Is there a global culture today? I think there is. Its images come from movies, old and new, and from television; its sounds are rock-and-roll, rap, and heavy traffic on the street. But only the novel has the Faustian
chutzpah to try to connect all the dots, to put this immense world together. Orhan Pamuk, one of the world’s great novelists, lives and works within shouting distance of
Dissent. The least we can do is shout to our readers that he’s here. I don’t know him, but it’s a thrill to know he’s nearby. He spends half the year in New York, where he teaches comparative literature at Columbia, the other half in his hometown, Istanbul, where he speaks truth and gets in trouble.
Even if Pamuk weren’t this physically close, he would be easy to connect with. Most of his books are easy to get and remarkably easy to get into. They are at once brilliant debates and psychedelic trips. All are set in Turkey, last year or five hundred years ago. Pamuk country is weirdly
other, yet he makes us feel we’ve known it all our lives. Now in his fifties, he is working at the height of his powers. People worried not so long ago about “the Death of the Novel.” Pamuk’s books, along with Roberto Bolaño’s, reassure us that this is not true. The novel is still what D.H. Lawrence said it was a century ago: “The one bright book of life.” Only now the light and the life are coming not just from a few centers, but from all over the world.
Pamuk’s novel
Snow appeared in the West amid widespread anxiety triggered by the attacks of September 11, 2001. It was easy for reviewers and readers to frame it in the context of what one author (Daniel Benjamin) called “the age of sacred terror.” Pamuk turned out to be a terrific writer of melodrama, and his melodrama got incorporated into our collective melodrama.
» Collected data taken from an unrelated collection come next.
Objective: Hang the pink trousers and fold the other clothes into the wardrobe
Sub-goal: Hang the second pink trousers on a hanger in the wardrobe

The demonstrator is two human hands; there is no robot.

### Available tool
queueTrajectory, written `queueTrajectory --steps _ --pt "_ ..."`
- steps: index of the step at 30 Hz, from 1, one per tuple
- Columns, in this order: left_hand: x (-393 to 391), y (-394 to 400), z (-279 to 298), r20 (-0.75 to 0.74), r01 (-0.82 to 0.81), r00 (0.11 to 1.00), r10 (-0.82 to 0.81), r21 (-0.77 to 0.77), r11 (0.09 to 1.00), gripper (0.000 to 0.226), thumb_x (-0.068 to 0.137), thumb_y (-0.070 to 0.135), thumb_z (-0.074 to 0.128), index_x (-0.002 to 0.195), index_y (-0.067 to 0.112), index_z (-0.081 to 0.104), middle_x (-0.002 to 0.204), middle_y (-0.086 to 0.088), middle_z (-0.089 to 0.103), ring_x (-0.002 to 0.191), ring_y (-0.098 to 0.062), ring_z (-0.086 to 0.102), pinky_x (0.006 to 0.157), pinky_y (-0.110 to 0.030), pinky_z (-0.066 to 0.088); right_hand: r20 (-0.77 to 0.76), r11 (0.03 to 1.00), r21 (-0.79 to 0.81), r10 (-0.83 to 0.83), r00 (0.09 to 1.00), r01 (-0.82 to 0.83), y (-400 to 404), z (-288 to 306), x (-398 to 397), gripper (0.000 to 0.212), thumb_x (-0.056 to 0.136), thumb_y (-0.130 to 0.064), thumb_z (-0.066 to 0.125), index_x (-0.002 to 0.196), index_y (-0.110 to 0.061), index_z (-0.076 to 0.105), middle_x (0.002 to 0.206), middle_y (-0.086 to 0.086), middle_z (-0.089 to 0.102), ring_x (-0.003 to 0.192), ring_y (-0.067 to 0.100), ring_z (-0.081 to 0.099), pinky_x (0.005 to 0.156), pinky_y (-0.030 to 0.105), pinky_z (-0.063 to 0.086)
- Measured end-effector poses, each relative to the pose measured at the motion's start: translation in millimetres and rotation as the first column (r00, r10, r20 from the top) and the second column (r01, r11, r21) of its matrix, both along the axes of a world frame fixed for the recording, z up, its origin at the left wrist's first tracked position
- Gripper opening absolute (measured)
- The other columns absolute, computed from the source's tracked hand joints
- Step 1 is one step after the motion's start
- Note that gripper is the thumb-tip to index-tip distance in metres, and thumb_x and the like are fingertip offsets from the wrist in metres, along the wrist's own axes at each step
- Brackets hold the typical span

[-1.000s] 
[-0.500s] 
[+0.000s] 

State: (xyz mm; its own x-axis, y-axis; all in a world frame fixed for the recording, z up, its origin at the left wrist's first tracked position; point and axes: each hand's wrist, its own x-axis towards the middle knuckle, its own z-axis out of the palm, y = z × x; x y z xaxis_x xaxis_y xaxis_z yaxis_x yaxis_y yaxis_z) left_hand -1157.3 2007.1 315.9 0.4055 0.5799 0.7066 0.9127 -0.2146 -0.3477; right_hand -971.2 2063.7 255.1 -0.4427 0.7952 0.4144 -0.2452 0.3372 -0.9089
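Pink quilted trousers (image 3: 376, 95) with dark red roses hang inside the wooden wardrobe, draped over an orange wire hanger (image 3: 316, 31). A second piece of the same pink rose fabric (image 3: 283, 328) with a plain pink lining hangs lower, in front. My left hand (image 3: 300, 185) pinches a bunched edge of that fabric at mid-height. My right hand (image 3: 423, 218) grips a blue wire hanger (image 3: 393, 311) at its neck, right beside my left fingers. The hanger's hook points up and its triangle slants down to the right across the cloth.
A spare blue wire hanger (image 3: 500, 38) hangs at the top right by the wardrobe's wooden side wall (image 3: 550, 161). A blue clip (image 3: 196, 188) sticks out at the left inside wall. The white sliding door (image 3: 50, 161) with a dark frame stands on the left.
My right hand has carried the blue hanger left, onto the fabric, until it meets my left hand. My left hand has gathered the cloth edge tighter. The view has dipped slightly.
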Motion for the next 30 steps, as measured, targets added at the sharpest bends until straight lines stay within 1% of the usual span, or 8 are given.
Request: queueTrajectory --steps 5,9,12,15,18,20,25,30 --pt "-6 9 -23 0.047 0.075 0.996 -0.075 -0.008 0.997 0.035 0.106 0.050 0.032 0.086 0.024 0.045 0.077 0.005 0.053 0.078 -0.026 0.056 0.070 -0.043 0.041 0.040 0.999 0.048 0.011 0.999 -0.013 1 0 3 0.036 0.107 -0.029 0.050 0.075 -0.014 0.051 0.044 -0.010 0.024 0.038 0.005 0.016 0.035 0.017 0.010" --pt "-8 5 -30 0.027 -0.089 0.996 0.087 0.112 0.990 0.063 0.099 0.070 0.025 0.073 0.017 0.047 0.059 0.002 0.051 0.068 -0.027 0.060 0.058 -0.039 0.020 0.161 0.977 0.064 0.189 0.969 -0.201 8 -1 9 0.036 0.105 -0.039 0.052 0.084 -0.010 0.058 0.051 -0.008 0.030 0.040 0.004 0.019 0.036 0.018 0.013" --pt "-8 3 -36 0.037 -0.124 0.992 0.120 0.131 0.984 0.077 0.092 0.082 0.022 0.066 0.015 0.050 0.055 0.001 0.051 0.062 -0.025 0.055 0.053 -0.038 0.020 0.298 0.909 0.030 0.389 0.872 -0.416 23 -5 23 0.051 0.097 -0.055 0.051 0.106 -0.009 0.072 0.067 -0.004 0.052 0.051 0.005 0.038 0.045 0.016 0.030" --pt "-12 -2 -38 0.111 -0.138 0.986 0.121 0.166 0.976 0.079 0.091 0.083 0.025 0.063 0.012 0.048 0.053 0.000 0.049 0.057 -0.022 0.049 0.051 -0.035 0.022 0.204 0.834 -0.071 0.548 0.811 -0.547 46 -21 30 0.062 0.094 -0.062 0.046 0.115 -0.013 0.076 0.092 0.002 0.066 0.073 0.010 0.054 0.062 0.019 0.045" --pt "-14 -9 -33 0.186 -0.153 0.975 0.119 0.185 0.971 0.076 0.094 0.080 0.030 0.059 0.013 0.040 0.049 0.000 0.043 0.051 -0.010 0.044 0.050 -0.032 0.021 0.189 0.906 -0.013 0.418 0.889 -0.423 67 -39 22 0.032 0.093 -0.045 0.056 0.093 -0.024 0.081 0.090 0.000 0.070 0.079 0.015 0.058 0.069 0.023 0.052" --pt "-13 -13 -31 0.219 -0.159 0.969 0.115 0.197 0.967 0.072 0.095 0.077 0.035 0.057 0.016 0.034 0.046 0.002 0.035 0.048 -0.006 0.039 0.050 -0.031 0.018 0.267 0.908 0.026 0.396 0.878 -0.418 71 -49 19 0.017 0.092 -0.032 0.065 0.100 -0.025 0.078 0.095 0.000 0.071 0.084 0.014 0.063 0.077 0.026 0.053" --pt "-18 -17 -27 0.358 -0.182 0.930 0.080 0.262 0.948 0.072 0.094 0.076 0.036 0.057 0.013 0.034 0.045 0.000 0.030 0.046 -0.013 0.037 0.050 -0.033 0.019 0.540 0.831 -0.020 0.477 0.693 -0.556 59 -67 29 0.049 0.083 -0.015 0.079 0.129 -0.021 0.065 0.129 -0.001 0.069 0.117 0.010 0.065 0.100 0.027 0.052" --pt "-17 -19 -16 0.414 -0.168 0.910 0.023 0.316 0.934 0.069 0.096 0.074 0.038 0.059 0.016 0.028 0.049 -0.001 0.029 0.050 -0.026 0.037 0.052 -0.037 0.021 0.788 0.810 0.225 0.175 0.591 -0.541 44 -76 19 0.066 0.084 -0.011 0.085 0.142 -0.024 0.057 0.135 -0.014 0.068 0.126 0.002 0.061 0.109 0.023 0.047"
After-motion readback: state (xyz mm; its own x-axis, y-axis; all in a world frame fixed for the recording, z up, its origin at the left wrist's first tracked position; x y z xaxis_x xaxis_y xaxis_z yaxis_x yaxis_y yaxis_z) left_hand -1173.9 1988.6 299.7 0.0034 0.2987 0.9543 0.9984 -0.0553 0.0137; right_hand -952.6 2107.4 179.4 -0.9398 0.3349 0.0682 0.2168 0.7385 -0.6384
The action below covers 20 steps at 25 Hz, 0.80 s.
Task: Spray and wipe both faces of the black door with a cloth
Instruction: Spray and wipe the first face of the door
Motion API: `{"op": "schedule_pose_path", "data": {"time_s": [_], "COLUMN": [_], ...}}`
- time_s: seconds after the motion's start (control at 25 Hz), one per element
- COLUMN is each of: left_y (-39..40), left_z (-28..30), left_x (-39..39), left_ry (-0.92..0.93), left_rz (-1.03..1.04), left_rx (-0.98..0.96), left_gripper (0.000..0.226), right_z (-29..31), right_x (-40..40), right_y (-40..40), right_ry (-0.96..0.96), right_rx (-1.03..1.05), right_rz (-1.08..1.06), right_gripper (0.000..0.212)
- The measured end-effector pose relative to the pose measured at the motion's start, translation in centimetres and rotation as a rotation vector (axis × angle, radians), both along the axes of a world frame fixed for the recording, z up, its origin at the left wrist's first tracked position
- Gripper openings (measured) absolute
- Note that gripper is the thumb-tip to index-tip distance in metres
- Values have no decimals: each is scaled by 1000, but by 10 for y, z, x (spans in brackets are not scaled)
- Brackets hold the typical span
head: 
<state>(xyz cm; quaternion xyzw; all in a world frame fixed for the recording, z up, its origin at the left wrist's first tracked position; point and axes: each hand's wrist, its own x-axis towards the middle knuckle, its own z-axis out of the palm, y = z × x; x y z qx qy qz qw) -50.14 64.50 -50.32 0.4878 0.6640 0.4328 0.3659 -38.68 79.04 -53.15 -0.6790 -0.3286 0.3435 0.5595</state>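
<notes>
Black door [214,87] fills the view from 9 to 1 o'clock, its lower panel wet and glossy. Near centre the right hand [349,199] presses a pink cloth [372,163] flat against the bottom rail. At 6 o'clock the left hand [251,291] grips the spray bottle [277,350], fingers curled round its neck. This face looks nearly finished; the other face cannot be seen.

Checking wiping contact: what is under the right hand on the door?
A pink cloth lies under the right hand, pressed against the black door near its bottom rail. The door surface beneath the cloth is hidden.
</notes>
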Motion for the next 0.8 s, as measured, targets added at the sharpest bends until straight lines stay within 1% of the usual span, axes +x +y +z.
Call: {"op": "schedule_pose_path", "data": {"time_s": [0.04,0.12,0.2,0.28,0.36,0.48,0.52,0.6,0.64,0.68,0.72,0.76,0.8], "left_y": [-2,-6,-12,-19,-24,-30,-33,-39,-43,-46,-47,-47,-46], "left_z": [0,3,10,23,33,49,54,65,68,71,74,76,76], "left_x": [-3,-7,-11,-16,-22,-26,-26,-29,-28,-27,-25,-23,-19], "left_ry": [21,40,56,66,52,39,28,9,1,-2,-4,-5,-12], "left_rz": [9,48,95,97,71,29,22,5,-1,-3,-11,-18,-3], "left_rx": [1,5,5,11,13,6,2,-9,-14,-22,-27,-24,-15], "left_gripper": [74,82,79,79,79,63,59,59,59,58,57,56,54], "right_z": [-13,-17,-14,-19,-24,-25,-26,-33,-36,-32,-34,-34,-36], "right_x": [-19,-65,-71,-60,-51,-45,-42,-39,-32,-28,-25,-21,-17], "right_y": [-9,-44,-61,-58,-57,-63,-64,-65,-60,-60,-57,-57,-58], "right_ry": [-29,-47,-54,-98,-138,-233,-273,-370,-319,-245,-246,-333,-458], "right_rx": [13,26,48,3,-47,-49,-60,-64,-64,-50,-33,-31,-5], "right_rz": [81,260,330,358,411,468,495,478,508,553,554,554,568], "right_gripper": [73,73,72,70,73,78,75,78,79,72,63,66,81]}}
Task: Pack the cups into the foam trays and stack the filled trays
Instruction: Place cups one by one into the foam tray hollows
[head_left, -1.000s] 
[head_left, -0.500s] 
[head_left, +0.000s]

Snow became an instant bestseller. Now, living in a saner time, we can read it again and see more and find more between the lines. One thing we can find is first-rate dialogue on the question of what it means to be modern.
“Don’t be afraid, these people are modern.” Sunay Zaim, a cultural bureaucrat of the Turkish Republic, says this just before the end. He says it to Ka, a self-consciously “modern” poet. Ka has been in exile in the West for years. He has come back to this miserable border town to write an investigative article on a wave of religious—or pseudo-religious—suicides among teenage girls. We never do learn what is driving these girls; but we learn that, in Turkey at the end of the twentieth century, out-of-control violence is erupting in everybody’s everyday life. Sunay says that if people have faith in the republic, it will all work out. But in Pamuk country, the primary crop is
irony. It grows all year round, even when all other crops fail. The Turkish people live on it, but there is plenty left for export. So when any Pamuk character tells any other not to be afraid, we can see the author ringing alarms. When a character says being modern will make the Turkish people stable and happy, we can hear the author’s ironic laugh, even when we’re not sure we get the joke. The one thing that seems to resist irony here is the snow itself, layer piling on primal layer, smothering history, freezing life, blotting out the sun. Yet we know it’s
Pamuk’s snow, as artificial and as modern as everything else in his work. This snow falls on the beach and in the jungle as much as it falls at the poles; global warming offers no protection against it; it envelops the world.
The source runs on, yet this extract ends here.